Yes, Scenario-1 and Scenario-7 are kind of covered in the current e2e redundancy tests where the connectivity is validated (not downtime). Also, I agree with what @tpantelis mentioned. The amount of downtime largely depends on the environment as there are many factors involved that can impact the behavior. So such tests IMHO are more suitable as subctl tests (not as e2e).

meaning the disruption and connectivity check, we just have to add connectivity check between different pods in the clusters as your doc specifies ?

Well, we don't have to try each and every combination of Pod location. The e2e redundancy tests try out the following combinations which are good enough to say if the datapath is working or not.

Verifies TCP connectivity from gateway node Pod on WestCluster to gateway node Pod on EastCluster
Verifies TCP connectivity from non-gateway node Pod on WestCluster to non-gateway node Pod on EastCluster

There is no real advantage if we validate the other two use-cases like

Verifies TCP connectivity from gateway node Pod on WestCluster to non-gateway node Pod on EastCluster
Verifies TCP connectivity from non-gateway node Pod on WestCluster to gateway node Pod on EastCluster

as 3 and 4 will be covered in 1 and 2 tests.
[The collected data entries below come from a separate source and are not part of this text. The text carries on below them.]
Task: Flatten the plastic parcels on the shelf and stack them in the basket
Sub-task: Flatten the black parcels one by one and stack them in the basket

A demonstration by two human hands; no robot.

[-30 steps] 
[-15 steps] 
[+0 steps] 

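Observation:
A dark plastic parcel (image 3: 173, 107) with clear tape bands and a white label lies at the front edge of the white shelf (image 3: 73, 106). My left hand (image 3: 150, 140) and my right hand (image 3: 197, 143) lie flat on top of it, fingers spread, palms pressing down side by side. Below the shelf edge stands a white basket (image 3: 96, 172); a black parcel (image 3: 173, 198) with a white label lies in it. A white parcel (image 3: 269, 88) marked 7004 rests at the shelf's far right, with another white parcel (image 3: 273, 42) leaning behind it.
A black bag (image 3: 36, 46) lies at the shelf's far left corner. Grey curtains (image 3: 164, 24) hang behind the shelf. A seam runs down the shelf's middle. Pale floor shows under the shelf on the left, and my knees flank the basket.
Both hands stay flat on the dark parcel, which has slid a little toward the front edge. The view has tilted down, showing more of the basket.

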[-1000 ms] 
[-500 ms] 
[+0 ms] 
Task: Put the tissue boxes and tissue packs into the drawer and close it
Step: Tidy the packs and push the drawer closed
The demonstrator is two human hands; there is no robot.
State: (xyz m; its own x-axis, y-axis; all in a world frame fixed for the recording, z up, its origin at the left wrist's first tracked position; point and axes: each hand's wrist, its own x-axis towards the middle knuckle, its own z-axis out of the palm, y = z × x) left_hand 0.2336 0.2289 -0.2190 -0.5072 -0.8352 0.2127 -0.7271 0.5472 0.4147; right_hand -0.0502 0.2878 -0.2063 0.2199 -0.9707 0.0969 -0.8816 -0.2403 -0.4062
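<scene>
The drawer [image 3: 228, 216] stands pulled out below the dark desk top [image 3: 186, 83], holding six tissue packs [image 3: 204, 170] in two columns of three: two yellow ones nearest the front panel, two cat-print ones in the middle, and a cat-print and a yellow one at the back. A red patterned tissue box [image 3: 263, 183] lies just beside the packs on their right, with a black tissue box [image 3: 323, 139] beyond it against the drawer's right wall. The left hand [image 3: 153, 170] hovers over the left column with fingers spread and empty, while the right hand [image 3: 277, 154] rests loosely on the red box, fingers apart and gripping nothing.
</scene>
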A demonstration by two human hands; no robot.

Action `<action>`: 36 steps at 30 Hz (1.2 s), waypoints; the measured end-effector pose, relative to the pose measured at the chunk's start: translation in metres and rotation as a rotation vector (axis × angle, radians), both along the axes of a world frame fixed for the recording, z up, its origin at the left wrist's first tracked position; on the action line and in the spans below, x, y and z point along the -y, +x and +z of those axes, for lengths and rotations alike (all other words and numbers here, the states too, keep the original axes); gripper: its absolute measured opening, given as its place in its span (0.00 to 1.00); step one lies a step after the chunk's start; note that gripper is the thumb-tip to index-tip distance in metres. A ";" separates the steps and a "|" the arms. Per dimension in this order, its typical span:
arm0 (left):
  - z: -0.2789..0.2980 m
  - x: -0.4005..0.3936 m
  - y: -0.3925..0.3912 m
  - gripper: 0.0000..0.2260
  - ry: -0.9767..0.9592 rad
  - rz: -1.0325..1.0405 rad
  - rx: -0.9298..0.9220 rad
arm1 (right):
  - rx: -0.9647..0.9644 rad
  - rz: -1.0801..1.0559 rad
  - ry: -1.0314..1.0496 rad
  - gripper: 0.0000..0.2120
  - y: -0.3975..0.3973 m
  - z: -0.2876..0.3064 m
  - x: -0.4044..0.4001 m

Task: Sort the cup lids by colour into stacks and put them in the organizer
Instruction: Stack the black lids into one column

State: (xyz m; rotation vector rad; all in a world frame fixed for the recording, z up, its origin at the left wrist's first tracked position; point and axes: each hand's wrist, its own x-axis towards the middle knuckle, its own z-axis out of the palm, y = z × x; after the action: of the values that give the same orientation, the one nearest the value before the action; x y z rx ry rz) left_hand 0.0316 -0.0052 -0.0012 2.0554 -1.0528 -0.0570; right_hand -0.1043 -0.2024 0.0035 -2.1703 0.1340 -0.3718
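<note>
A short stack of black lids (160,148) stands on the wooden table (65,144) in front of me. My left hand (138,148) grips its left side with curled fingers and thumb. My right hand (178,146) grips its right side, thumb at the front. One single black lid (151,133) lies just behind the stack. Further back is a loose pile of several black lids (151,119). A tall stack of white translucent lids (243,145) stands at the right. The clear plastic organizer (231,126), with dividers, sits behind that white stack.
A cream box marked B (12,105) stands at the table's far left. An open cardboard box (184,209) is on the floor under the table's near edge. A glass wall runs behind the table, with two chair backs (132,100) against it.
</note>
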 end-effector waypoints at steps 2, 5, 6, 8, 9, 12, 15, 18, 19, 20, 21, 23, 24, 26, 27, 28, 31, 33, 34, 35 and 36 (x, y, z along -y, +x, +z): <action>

pinikomarov commented 4 years ago

@sridhargaddam , so a worthwhile test case would be : route-agent pod restart on gateway/non-gateway nodes-> then check connectivity between gateway->gatewaypods and non-GW->non-GW pods Sounds right ?

sridhargaddam commented 4 years ago

@sridhargaddam , so a worthwhile test case would be : route-agent pod restart on gateway/non-gateway nodes-> then check connectivity between gateway->gatewaypods and non-GW->non-GW pods Sounds right ?

Ideally, we expect that when route-agent pods are restarted the datapath is not disrupted. But we don't have such test-cases today in our e2e. So what we can do is that restart route-agent pods on gw/non-gw (as part of redundancy tests) and ensure that connectivity is not broken.